Only one stretch of the listing below is wanted. Give it again exactly, from the line with "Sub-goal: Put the" through the line with "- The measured".

##### Extracted records #####

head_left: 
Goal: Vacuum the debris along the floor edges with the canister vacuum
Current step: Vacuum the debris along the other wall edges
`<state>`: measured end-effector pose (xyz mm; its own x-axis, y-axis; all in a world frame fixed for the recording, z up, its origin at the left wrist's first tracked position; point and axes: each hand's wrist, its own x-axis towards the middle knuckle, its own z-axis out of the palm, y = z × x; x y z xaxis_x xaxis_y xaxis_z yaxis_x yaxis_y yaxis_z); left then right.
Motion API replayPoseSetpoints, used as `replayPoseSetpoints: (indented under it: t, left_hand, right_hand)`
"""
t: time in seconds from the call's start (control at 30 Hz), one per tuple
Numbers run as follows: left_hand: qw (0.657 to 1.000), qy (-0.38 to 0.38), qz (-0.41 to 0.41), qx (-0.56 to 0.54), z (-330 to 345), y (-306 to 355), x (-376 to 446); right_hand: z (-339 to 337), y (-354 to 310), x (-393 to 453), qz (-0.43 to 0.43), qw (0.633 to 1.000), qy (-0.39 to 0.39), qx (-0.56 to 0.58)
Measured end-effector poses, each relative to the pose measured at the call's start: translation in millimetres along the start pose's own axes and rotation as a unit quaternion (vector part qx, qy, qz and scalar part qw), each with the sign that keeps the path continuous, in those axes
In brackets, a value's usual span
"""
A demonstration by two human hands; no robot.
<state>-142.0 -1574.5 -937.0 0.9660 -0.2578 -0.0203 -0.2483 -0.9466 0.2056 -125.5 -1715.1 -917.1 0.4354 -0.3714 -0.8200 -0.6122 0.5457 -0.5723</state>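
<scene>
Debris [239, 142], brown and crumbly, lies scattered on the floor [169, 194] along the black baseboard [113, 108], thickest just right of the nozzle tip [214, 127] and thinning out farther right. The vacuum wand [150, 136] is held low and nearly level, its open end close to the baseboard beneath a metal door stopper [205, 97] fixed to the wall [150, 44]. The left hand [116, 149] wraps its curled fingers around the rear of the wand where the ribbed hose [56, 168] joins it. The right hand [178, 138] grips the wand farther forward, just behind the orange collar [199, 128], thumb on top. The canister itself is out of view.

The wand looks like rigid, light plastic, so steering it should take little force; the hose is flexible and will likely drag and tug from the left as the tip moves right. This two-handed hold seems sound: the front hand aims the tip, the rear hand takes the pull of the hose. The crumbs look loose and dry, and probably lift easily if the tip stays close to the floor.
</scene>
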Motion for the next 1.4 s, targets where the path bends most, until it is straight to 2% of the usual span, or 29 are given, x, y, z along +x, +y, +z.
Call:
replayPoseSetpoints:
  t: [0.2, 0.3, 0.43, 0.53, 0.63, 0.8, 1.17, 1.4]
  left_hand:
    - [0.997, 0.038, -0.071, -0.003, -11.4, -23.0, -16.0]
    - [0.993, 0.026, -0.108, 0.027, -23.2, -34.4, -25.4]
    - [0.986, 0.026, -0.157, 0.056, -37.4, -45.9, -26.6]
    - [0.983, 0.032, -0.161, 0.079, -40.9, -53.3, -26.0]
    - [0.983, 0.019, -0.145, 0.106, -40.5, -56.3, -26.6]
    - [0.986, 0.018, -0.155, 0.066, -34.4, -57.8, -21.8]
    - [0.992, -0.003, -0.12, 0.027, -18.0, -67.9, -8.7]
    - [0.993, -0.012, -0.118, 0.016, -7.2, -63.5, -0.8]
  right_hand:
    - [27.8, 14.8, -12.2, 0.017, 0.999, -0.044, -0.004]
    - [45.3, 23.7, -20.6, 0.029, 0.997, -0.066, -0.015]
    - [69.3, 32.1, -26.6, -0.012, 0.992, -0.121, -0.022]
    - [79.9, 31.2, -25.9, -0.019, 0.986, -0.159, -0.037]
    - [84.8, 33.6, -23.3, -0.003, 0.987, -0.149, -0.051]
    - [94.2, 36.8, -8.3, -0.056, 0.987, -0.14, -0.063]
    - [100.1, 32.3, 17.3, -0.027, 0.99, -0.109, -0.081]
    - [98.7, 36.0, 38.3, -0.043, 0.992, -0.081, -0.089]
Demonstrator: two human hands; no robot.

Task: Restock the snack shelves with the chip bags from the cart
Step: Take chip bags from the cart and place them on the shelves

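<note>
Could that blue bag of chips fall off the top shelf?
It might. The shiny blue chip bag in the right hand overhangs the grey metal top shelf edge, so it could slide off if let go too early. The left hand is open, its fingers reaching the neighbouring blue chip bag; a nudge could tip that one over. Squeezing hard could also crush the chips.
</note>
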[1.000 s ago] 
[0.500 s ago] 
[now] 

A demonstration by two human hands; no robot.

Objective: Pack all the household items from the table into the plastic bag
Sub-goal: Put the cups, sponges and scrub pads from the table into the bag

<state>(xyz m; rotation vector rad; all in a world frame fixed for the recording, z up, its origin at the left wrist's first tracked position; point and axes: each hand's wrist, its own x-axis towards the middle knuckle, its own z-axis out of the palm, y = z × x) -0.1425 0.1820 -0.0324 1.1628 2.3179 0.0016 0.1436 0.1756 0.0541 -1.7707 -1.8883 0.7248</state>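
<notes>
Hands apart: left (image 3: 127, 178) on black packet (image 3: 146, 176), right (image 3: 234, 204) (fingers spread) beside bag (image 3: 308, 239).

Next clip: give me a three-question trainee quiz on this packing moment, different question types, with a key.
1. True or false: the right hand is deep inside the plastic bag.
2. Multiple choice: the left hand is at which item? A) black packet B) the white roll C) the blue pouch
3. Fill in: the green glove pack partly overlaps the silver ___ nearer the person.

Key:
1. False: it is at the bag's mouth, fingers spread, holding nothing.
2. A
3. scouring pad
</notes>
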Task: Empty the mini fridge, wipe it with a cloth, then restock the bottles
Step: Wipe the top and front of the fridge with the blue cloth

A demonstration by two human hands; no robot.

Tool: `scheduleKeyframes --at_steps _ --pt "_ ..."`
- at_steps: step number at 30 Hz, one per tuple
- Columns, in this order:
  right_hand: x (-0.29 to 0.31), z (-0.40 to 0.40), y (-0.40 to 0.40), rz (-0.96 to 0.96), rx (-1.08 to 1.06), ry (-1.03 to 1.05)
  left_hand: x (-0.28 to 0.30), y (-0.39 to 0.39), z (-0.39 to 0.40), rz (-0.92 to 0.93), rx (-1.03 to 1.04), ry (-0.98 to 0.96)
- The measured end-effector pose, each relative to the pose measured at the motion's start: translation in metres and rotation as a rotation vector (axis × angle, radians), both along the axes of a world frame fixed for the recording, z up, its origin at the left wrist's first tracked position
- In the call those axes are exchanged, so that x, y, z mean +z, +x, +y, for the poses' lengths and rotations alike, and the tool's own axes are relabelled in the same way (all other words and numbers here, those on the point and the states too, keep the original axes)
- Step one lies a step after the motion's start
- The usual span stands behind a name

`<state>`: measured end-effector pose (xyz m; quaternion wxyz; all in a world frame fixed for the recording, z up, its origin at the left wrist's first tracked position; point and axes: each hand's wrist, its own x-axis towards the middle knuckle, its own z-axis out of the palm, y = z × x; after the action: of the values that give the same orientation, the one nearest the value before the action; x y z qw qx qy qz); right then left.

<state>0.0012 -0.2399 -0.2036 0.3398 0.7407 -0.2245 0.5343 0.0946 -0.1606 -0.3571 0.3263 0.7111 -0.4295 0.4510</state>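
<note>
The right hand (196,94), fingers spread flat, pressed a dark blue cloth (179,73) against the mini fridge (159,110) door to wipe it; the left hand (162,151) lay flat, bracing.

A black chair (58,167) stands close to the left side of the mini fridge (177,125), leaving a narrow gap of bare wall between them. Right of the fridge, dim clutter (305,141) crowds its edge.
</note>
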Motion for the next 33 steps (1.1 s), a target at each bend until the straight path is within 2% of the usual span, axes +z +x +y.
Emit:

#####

> _Written reply_:
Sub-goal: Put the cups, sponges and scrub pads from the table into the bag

<state>(xyz m; rotation vector rad; all in a world frame fixed for the recording, z up, its origin at the left wrist's first tracked position; point and axes: each hand's wrist, its own x-axis towards the middle knuckle, its own z-axis out of the palm, y = z × x) -0.1425 0.1820 -0.0324 1.1628 2.3179 0.0016 0.1436 0.1756 0.0541 -1.7707 -1.8883 0.7248</state>
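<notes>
Hands apart: left (image 3: 127, 178) on black packet (image 3: 146, 176), right (image 3: 234, 204) (fingers spread) beside bag (image 3: 308, 239).

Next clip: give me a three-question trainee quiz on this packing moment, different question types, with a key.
1. True or false: the right hand is deep inside the plastic bag.
2. Multiple choice: the left hand is at which item? A) black packet B) the white roll C) the blue pouch
3. Fill in: the green glove pack partly overlaps the silver ___ nearer the person.

Key:
1. False: it is at the bag's mouth, fingers spread, holding nothing.
2. A
3. scouring pad
</notes>
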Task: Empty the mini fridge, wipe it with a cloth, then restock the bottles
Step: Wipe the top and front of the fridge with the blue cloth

A demonstration by two human hands; no robot.

Tool: `scheduleKeyframes --at_steps _ --pt "_ ..."`
- at_steps: step number at 30 Hz, one per tuple
- Columns, in this order:
  right_hand: x (-0.29 to 0.31), z (-0.40 to 0.40), y (-0.40 to 0.40), rz (-0.96 to 0.96), rx (-1.08 to 1.06), ry (-1.03 to 1.05)
  left_hand: x (-0.28 to 0.30), y (-0.39 to 0.39), z (-0.39 to 0.40), rz (-0.92 to 0.93), rx (-1.03 to 1.04), ry (-0.98 to 0.96)
- The measured end-effector pose, each relative to the pose measured at the motion's start: translation in metres and rotation as a rotation vector (axis × angle, radians), both along the axes of a world frame fixed for the recording, z up, its origin at the left wrist's first tracked position

Output for the exercise is now complete.